### Instructions to follow
Please reproduce each of the entries below exactly as they appear.

[Items from a data source]
▼
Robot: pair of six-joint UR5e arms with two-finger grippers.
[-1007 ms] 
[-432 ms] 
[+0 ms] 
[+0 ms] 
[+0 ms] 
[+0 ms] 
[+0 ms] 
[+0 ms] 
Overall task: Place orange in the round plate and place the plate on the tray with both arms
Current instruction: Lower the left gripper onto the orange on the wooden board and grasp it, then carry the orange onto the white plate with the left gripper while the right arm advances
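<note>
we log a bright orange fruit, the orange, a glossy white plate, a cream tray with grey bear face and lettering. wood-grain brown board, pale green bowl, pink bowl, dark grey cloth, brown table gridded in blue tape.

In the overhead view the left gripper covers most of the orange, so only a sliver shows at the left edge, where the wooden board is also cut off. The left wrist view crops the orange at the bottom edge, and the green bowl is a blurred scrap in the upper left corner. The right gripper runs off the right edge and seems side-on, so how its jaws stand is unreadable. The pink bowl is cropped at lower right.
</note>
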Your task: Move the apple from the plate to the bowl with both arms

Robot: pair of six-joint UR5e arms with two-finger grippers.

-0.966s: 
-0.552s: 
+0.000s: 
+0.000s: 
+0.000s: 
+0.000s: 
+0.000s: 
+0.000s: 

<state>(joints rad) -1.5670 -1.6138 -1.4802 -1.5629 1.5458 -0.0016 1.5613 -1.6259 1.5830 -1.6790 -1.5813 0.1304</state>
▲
### Exercise solution
Robot: pair of six-joint UR5e arms with two-finger grippers.
[-1007 ms] 
[-432 ms] 
[+0 ms] 
[+0 ms] 
[+0 ms] 
[+0 ms] 
[+0 ms] 
[+0 ms] 
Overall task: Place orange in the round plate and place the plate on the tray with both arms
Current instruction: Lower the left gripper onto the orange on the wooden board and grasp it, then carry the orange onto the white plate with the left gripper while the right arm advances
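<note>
we log a bright orange fruit, the orange, a glossy white plate, a cream tray with grey bear face and lettering. wood-grain brown board, pale green bowl, pink bowl, dark grey cloth, brown table gridded in blue tape.

In the overhead view the left gripper covers most of the orange, so only a sliver shows at the left edge, where the wooden board is also cut off. The left wrist view crops the orange at the bottom edge, and the green bowl is a blurred scrap in the upper left corner. The right gripper runs off the right edge and seems side-on, so how its jaws stand is unreadable. The pink bowl is cropped at lower right.
</note>
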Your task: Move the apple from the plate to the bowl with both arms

Robot: pair of six-joint UR5e arms with two-finger grippers.

-0.966s: 
-0.552s: 
+0.000s: 
+0.000s: 
+0.000s: 
+0.000s: 
+0.000s: 
+0.000s: 

<state>(joints rad) -1.5670 -1.6138 -1.4802 -1.5629 1.5458 -0.0016 1.5613 -1.6259 1.5830 -1.6790 -1.5813 0.1304</state>

The answer has been given in its entirety.